Jumat, 14 Januari 2011

TUGU JOGJA

Monumen ini berada tepat di tengah perempatan Jalan Pangeran Mangkubumi, Jalan Jendral Soedirman, Jalan A.M Sangaji dan Jalan Diponegoro. Tugu Jogja yang berusia hampir 3 abad memiliki makna yang dalam sekaligus menyimpan beberapa rekaman sejarah kota Yogyakarta.

Tugu Jogja kira-kira didirikan setahun setelah Kraton Yogyakarta berdiri. Pada saat awal berdirinya, bangunan ini secara tegas menggambarkan Manunggaling Kawula Gusti, semangat persatuan rakyat dan penguasa untuk melawan penjajahan. Semangat persatuan atau yang disebut golong gilig itu tergambar jelas pada bangunan tugu, tiangnya berbentuk gilig (silinder) dan puncaknya berbentuk golong (bulat), sehingga disebut Tugu Golong-Gilig.
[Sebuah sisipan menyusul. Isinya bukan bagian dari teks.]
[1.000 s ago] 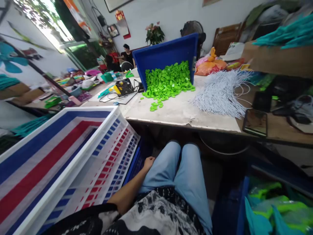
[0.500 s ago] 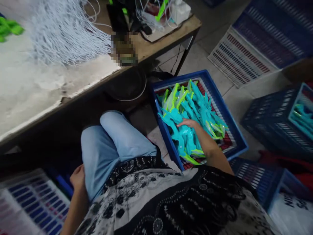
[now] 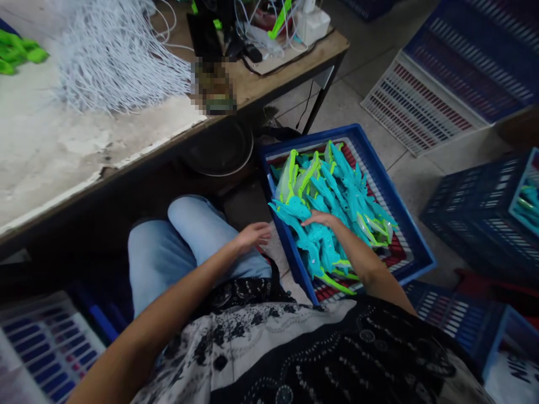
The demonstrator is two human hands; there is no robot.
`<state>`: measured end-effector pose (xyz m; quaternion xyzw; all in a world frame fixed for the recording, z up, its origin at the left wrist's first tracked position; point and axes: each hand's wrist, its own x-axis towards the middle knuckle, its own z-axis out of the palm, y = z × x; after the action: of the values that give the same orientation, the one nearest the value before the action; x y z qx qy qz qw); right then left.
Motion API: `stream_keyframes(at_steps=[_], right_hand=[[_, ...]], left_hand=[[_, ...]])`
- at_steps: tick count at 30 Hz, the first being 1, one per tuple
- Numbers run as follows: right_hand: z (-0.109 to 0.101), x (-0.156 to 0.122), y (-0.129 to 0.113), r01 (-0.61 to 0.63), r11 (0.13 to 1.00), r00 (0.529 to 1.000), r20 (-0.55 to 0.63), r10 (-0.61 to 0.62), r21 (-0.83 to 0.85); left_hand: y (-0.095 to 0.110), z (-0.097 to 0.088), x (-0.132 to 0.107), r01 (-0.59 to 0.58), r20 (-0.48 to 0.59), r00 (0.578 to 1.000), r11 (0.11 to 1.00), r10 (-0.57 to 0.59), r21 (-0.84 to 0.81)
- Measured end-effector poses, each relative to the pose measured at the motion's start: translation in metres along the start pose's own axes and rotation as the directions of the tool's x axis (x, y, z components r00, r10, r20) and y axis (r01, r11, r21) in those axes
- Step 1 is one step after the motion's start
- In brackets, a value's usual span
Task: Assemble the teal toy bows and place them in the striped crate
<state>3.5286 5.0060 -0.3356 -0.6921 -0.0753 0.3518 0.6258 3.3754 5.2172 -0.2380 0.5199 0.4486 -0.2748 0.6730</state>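
Observation:
A blue crate (image 3: 415, 247) stands on the floor at my right, filled with several turquoise and lime-green plastic toy parts (image 3: 332, 202). My right hand (image 3: 322, 219) lies flat on top of that pile, fingers spread over the turquoise pieces; I cannot tell whether it grips one. My left hand (image 3: 252, 234) reaches across my lap over my blue-jeaned knee, fingers apart and holding nothing, a little left of the crate's near corner.
A worn table (image 3: 84, 151) runs across the upper left with a bundle of white cords (image 3: 113, 56), green caps (image 3: 19, 53) and cables. More blue and white crates (image 3: 425, 90) lie on the floor at right, another crate (image 3: 46, 348) at lower left.
My view swung from the table down to the floor on my right. My left hand left my thigh and reached across toward the crate; my right hand stays on the toy parts.

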Motion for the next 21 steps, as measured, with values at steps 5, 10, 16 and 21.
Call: stream_keyframes(at_steps=[5,10,16,21], right_hand=[[0.018,0.007,0.024,-0.179,0.968,0.888,0.394,0.236,-0.177],[0.035,-0.006,0.043,-0.110,0.927,0.861,0.432,0.269,-0.359],[0.033,-0.005,0.032,-0.097,0.915,0.879,0.398,0.263,-0.392],[0.028,-0.004,-0.010,-0.174,0.950,0.910,0.325,0.256,-0.261]], left_hand=[[-0.033,0.054,0.067,0.140,0.028,0.990,0.986,-0.138,-0.089],[-0.055,0.054,0.072,0.141,-0.017,0.989,0.968,-0.148,-0.207],[-0.050,0.053,0.059,0.078,0.008,0.997,0.966,-0.079,-0.248],[-0.040,0.065,0.042,-0.176,0.003,0.983,0.932,0.186,-0.316]])
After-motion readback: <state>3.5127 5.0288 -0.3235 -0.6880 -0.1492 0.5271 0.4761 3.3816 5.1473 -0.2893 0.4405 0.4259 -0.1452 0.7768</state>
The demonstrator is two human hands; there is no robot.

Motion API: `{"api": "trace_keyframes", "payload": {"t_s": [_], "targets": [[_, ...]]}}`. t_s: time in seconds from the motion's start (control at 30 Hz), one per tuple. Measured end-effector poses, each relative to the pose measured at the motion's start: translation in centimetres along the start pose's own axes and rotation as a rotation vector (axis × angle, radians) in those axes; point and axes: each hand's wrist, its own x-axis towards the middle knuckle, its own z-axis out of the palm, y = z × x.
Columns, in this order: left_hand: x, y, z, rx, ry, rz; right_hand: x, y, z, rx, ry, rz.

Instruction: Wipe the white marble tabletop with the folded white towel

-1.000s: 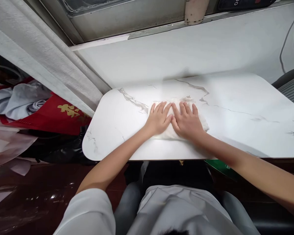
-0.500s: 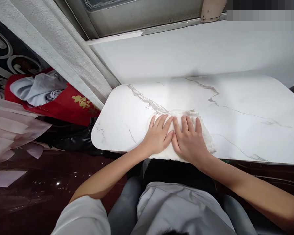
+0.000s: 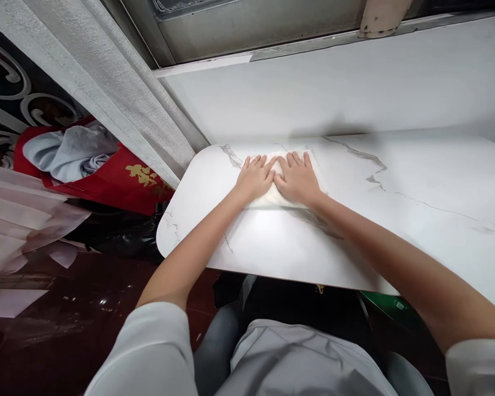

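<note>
A white fluffy cloth lies on the white marble-patterned table, near its far left part. My left hand and my right hand lie side by side on top of the cloth. Both are flat, palms down, fingers stretched out and pointing away from me. The hands cover most of the cloth; only its edges show around them. My arms reach far out over the table.
A white wall rises just behind the table. A grey curtain hangs at the left. A red bag with grey fabric sits on the dark floor at the left. Pale sheets lie at far left.
Both hands have slid the cloth from the table's near edge away from me to the far side near the wall. They stay flat on it throughout.
</note>
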Motion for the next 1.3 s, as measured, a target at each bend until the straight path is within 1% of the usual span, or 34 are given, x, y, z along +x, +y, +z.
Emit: {"api": "trace_keyframes", "payload": {"t_s": [0.1, 0.2, 0.27, 0.33, 0.4, 0.43, 0.5, 0.53, 0.6, 0.67, 0.73, 0.87, 1.0, 1.13, 1.2, 1.3], "targets": [[3.3, -0.5, -0.1, -0.049, -0.043, -0.11, 4.0, 1.1, 0.4, 0.174, 0.029, 0.082], [5.7, -1.2, 0.5, -0.113, 0.023, -0.189, 7.0, 2.2, 0.7, 0.322, 0.042, 0.134], [6.9, -2.1, 0.9, -0.161, 0.071, -0.187, 8.6, 3.2, 0.7, 0.407, 0.007, 0.151], [7.9, -3.1, 1.2, -0.216, 0.102, -0.167, 9.8, 4.0, 0.7, 0.448, -0.077, 0.161], [8.7, -4.1, 1.2, -0.258, 0.126, -0.154, 10.6, 4.6, 0.6, 0.384, -0.141, 0.094], [9.1, -4.5, 1.2, -0.265, 0.137, -0.143, 10.8, 4.7, 0.6, 0.315, -0.145, 0.038], [9.8, -5.1, 1.2, -0.257, 0.154, -0.116, 10.8, 4.5, 0.6, 0.155, -0.102, -0.046], [10.0, -5.3, 1.2, -0.252, 0.159, -0.105, 10.7, 4.3, 0.7, 0.086, -0.072, -0.055], [10.4, -5.6, 1.2, -0.256, 0.168, -0.094, 10.3, 3.8, 0.9, -0.002, -0.034, -0.029], [10.6, -5.7, 1.3, -0.267, 0.181, -0.1, 10.1, 3.4, 1.1, -0.035, -0.003, -0.019], [10.5, -5.6, 1.4, -0.272, 0.191, -0.109, 9.9, 3.3, 1.3, -0.03, 0.014, -0.04], [9.5, -5.3, 1.5, -0.288, 0.184, -0.13, 9.3, 3.1, 1.6, -0.037, 0.021, -0.041], [7.1, -4.9, 1.5, -0.293, 0.175, -0.144, 7.4, 1.9, 1.6, -0.062, 0.022, -0.056], [3.1, -4.2, 1.2, -0.264, 0.158, -0.128, 3.8, -0.3, 1.2, -0.077, 0.01, -0.049], [0.6, -3.6, 1.0, -0.245, 0.141, -0.126, 1.6, -1.4, 1.0, -0.085, 0.009, -0.058], [-3.8, -2.6, 0.9, -0.209, 0.132, -0.16, -2.0, -3.0, 0.5, -0.094, -0.004, -0.11]]}}
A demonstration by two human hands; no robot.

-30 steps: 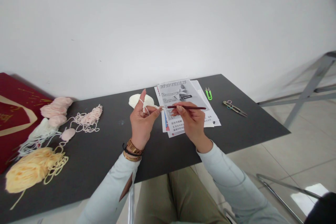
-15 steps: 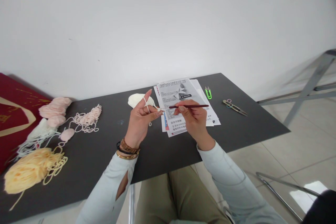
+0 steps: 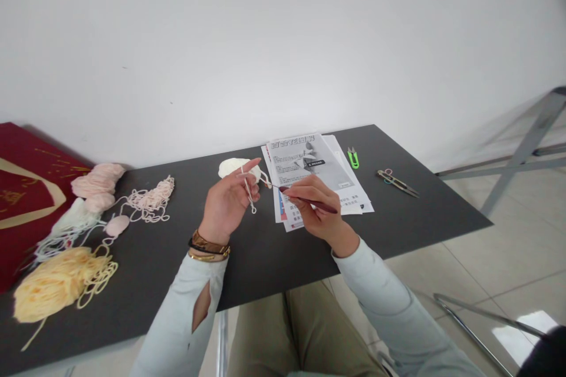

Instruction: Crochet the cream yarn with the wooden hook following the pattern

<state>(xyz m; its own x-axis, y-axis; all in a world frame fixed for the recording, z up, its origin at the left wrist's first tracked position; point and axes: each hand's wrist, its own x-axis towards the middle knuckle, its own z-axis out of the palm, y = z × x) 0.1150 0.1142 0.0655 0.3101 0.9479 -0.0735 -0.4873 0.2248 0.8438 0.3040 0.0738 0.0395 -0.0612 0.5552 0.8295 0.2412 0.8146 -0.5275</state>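
Note:
A dark-handled crochet hook is gripped like a pen in my right hand, its thin metal tip pointing left. White yarn runs round the raised index finger of my left hand, and the other fingers curl in on it. A short loop of the yarn hangs below those fingers. Between my hands, a strand reaches the hook's tip; the stitch there is too small to make out. Behind my left hand lies a white yarn ball, partly covered by the fingers.
Printed sheets lie beyond my right hand. Green thread snips and metal snips rest to their right. On the left are pink yarn, yellow yarn and a red bag. The dark table meets a white wall.
My left hand has drawn slightly away from my right, and its thumb no longer pinches near the hook tip. The hook's handle has tilted downward to the right.

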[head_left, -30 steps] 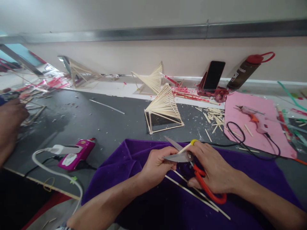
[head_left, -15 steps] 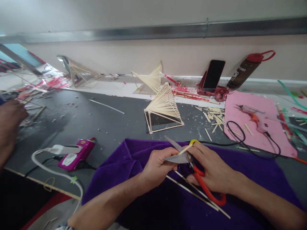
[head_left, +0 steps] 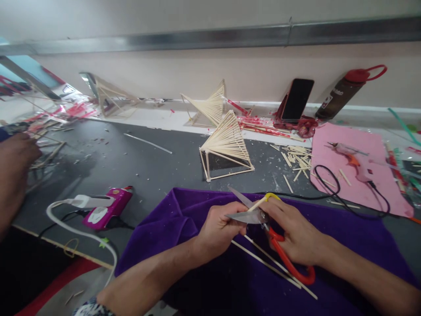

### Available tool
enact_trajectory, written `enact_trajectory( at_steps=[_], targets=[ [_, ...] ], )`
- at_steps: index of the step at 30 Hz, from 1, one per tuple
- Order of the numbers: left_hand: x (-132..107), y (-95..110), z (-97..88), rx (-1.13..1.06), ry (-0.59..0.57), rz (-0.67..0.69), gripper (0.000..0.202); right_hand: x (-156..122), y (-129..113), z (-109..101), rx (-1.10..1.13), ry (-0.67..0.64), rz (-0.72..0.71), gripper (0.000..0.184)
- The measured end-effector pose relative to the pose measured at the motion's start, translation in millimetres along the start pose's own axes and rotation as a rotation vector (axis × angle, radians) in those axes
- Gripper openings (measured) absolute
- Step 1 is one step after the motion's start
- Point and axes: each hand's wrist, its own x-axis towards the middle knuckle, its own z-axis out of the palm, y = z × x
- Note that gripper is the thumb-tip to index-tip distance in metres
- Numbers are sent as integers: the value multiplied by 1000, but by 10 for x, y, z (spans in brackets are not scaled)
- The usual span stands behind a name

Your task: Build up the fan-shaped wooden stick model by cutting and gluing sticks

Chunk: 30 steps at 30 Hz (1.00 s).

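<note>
My right hand (head_left: 296, 230) grips a pair of scissors (head_left: 291, 264) with red and yellow handles, its blades spread apart. Between the blades lies a thin wooden stick (head_left: 257, 205), pinched at its near end by the closed fingers of my left hand (head_left: 213, 230). The lower blade passes just in front of the left fingertips. Below both hands, two long wooden sticks (head_left: 272, 265) rest on a purple cloth (head_left: 187, 210); their upper ends are hidden behind the left hand. Beyond the cloth stands a small model of fanned sticks (head_left: 226, 142) on a frame.
Short cut sticks (head_left: 297, 158) lie near a pink sheet (head_left: 371, 175) bearing a glue gun (head_left: 357, 164) with a black cable. A magenta power block (head_left: 108, 208) is at left, near another person's hand (head_left: 18, 162). Behind stand a phone (head_left: 298, 100), a bottle (head_left: 344, 94) and another stick model (head_left: 212, 105).
The view has shifted slightly, so things appear a little farther right. My hands, the scissors and the stick between the blades keep nearly the same pose.
</note>
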Motion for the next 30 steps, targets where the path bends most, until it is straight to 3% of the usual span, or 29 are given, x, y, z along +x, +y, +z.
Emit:
enact_trajectory(
  at_steps=[9,15,23,30],
  targets=[
    [27,15,8,-90,57,-85,5,21,26,-16,1,25,14,60],
    [18,40,-16,-87,38,-61,7,60,-52,-39,-54,15,51,60],
    [20,57,-34,-231,-17,-155,13,16,-62,-73,-114,-9,-3,67],
    [11,80,-33,-243,-56,-181,26,29,-57,-105,-120,-28,-13,62]
  ],
)
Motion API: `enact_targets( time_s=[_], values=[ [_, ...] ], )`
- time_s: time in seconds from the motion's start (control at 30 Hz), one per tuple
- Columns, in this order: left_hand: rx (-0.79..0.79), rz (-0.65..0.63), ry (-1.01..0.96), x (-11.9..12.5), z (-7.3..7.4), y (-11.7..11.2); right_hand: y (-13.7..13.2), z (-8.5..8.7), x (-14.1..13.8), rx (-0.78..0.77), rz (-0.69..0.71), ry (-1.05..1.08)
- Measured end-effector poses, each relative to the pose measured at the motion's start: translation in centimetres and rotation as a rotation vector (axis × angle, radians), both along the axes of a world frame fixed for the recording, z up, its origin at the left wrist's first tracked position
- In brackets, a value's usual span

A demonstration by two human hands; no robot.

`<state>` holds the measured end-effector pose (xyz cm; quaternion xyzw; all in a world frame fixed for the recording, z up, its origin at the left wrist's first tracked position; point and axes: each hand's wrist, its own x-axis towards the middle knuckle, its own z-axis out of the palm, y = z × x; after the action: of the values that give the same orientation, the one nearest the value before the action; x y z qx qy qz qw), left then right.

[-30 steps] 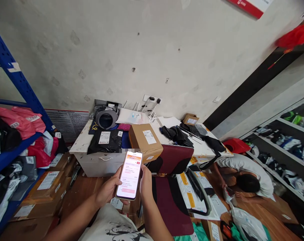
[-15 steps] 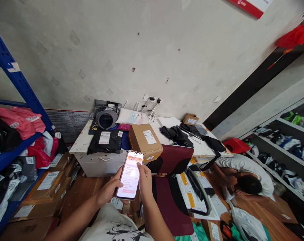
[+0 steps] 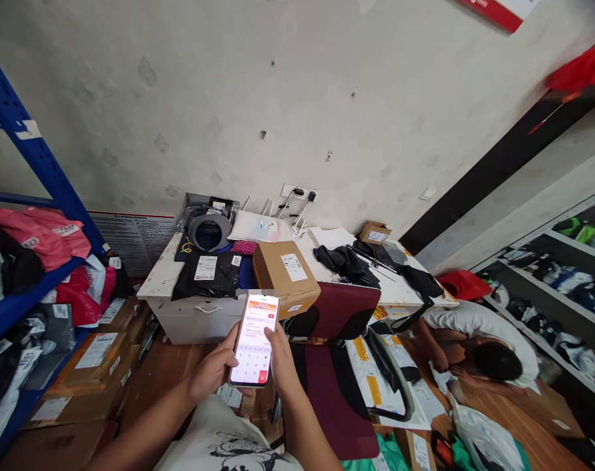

Secara rinci, bangunan Tugu Jogja saat awal dibangun berbentuk tiang silinder yang mengerucut ke atas. Bagian dasarnya berupa pagar yang melingkar sementara bagian puncaknya berbentuk bulat. Ketinggian bangunan tugu pada awalnya mencapai 25 meter.

Keadaan benar-benar berubah pada tahun 1889, saat pemerintah Belanda merenovasi bangunan tugu. Tugu dibuat dengan bentuk persegi dengan tiap sisi dihiasi semacam prasasti yang menunjukkan siapa saja yang terlibat dalam renovasi itu. Bagian puncak tugu tak lagi bulat, tetapi berbentuk kerucut yang runcing. Ketinggian bangunan juga menjadi lebih rendah, hanya setinggi 15 meter atau 10 meter lebih rendah dari bangunan semula. Sejak saat itu, tugu ini disebut juga sebagai De Witt Paal atau Tugu Pal Putih.

Perombakan bangunan itu sebenarnya merupakan taktik Belanda untuk mengikis persatuan antara rakyat dan raja. Namun, melihat perjuangan rakyat dan raja di Yogyakarta yang berlangsung sesudahnya, bisa diketahui bahwa upaya itu tidak berhasil.